* [Task requirements]: Using the listing below, copy exactly the lines from the one containing "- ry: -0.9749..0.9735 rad" to the one containing "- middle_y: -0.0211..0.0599", both lines included, and no others.

+===+

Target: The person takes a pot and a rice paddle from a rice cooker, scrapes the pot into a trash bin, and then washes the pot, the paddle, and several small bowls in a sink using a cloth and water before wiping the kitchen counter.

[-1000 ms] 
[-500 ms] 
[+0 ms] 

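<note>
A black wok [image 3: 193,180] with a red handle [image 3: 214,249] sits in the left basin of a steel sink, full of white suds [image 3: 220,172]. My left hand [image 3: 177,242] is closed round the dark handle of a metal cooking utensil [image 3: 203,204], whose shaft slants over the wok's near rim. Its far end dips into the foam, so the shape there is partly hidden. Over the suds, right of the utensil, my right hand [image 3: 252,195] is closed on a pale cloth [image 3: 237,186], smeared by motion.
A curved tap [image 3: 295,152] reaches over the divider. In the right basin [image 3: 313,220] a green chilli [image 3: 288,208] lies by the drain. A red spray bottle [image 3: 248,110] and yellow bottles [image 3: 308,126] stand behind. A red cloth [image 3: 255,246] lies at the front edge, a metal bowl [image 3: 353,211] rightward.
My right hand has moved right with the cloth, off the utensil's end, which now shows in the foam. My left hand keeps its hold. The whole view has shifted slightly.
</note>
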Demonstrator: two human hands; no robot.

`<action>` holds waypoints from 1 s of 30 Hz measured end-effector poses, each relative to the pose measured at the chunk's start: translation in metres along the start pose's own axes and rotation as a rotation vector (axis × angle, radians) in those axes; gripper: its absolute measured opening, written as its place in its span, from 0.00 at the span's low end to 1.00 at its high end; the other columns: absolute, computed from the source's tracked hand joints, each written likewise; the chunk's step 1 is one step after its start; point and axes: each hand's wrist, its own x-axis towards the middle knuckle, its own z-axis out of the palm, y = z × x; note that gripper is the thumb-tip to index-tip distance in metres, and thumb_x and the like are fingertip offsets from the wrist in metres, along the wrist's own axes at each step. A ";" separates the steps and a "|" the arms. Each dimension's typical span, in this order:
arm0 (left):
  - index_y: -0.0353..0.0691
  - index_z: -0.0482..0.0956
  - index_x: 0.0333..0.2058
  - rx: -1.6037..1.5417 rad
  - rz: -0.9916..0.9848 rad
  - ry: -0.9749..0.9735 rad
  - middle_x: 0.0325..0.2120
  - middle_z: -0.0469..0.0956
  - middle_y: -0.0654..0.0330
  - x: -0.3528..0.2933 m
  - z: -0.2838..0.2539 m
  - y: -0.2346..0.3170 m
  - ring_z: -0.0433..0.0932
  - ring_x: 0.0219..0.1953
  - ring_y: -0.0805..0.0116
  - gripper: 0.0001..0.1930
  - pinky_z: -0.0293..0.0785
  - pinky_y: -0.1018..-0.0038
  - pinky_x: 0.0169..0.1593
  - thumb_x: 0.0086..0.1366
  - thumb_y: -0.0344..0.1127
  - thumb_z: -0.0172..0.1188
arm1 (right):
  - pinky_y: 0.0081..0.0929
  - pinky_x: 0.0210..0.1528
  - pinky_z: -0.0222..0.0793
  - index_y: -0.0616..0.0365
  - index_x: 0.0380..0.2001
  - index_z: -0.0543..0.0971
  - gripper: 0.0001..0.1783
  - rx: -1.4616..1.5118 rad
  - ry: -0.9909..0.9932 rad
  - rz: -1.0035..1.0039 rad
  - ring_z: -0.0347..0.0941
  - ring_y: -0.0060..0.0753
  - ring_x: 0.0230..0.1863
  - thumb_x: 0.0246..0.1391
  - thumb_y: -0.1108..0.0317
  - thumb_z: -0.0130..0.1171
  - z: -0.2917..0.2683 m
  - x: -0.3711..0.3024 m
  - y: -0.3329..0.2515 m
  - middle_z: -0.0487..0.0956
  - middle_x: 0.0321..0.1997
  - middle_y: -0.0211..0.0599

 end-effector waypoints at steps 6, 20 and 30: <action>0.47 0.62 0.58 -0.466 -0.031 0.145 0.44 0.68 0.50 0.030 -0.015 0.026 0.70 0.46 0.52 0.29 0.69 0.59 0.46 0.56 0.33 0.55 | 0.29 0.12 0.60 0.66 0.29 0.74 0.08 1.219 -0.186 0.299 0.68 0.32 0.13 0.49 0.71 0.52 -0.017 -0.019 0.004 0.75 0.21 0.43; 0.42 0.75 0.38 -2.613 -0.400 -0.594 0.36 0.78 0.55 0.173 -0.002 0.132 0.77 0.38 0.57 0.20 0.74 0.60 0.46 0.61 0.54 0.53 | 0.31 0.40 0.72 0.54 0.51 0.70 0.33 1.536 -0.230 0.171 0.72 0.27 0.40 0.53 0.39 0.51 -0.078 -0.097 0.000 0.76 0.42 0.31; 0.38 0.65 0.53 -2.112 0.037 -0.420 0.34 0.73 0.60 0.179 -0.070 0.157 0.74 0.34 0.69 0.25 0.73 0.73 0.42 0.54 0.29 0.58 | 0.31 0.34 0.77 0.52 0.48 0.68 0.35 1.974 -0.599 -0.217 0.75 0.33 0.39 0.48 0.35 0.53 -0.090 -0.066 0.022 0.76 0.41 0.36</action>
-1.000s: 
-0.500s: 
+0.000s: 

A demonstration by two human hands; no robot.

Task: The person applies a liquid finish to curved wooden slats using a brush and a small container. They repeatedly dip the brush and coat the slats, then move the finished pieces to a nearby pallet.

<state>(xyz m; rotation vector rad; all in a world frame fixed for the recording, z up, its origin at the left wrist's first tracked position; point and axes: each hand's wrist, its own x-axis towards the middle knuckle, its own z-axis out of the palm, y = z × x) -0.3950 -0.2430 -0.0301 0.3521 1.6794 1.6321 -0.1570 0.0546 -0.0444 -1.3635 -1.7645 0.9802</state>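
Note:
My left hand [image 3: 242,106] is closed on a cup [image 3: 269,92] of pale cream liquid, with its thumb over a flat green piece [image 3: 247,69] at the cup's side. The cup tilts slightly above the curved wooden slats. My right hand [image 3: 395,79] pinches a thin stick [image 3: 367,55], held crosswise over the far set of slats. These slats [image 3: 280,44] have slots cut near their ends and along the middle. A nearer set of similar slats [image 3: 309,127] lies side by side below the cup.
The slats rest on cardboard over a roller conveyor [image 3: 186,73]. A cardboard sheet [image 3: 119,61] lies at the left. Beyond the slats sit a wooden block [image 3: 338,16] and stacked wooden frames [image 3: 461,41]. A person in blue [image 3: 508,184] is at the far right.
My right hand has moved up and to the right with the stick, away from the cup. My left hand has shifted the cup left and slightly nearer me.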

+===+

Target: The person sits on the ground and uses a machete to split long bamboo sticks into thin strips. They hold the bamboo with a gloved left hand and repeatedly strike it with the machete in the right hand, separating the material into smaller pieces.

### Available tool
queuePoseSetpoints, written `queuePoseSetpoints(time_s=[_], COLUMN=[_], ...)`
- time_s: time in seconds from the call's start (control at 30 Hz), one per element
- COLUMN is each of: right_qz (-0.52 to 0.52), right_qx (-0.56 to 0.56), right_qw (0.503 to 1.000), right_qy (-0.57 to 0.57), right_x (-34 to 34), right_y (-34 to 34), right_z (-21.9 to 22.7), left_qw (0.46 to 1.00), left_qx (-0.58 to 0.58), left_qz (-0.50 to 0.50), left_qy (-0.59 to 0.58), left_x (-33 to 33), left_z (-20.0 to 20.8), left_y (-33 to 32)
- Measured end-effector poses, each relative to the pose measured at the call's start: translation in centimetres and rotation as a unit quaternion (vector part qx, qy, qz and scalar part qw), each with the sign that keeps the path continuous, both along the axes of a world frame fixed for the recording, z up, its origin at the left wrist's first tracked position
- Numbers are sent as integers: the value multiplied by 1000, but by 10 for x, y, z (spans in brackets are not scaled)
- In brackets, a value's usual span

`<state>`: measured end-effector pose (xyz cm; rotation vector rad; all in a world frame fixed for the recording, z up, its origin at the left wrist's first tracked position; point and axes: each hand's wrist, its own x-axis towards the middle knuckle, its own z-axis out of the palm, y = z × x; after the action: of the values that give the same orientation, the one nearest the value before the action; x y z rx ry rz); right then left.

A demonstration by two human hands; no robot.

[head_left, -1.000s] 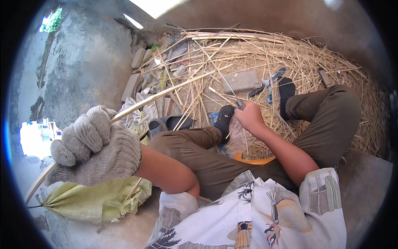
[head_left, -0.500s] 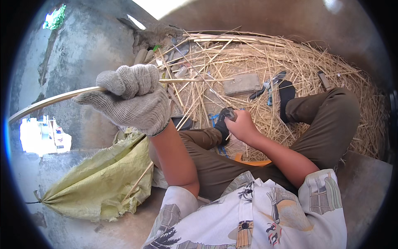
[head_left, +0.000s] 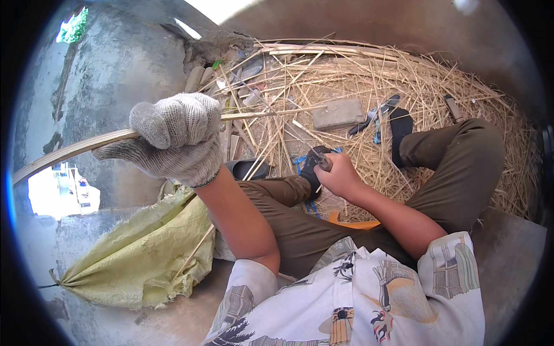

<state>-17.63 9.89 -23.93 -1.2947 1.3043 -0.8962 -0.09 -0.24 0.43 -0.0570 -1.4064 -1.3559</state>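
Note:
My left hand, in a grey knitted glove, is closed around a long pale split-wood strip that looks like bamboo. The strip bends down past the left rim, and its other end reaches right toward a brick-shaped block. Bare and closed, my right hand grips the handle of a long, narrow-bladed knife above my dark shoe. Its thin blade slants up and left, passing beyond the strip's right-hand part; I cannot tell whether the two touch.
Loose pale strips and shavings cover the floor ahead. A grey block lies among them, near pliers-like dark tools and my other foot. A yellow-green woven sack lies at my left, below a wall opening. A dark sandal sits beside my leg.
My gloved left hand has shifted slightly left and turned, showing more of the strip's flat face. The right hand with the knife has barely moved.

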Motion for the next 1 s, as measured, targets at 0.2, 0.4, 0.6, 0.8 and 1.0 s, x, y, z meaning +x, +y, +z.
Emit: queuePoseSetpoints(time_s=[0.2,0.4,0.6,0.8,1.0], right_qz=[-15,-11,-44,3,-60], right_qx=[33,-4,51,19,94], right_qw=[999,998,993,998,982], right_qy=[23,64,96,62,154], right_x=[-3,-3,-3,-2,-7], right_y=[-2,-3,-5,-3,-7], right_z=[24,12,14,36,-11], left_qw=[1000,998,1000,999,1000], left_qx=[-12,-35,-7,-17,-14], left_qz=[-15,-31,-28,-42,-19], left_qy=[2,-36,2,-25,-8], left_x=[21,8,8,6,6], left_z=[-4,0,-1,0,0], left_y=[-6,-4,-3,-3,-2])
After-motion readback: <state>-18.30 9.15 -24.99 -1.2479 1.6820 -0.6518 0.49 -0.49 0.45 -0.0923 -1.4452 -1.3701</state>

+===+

* [Solution for this problem]:
  - ry: -0.9749..0.9735 rad
  - middle_x: 0.0325..0.2120
  - middle_z: -0.0469..0.0956
  - middle_y: -0.0654..0.0330
  - x: -0.3528..0.2933 m
  - z: -0.2838..0.2539 m
  - y: -0.2346..0.3170 m
  - ring_z: -0.0433..0.0932
  - ring_x: 0.0219..0.1953
  - ring_y: -0.0805..0.0116
  - gripper: 0.0001..0.1930
  - pinky_z: -0.0293..0.0785
  - pinky_y: -0.1018..-0.0038
  - pinky_x: 0.0169..0.1593
  - thumb_x: 0.0086..0.1366
  - thumb_y: -0.0344..0.1127
  - thumb_z: -0.0172..0.1188
arm1 (right):
  - pinky_y: 0.0081..0.0929
  - pinky_x: 0.0210..0.1528
  - pinky_z: -0.0222..0.0793
  - index_y: -0.0616..0.0365
  - index_x: 0.0380..0.2001
  - index_z: -0.0543..0.0971
  - gripper: 0.0001..0.1783
  - rx: -1.4616..1.5118 rad
  - ry: -0.9909..0.9932 rad
  - rz: -1.0035..1.0039 rad
  - ring_z: -0.0347..0.0941
  - ring_y: -0.0060..0.0753
  - ring_x: 0.0230..0.1863
  - thumb_x: 0.0246..0.1391
  - thumb_y: -0.1108..0.0317
  - thumb_z: -0.0130..0.1171
  - z: -0.2917..0.2683 m
  - x: -0.3711..0.3024 m
  - y: -0.3329..0.2515 m
  - middle_z: -0.0487..0.0956
  - middle_x: 0.0321..0.1997
  - middle_y: -0.0211..0.0599

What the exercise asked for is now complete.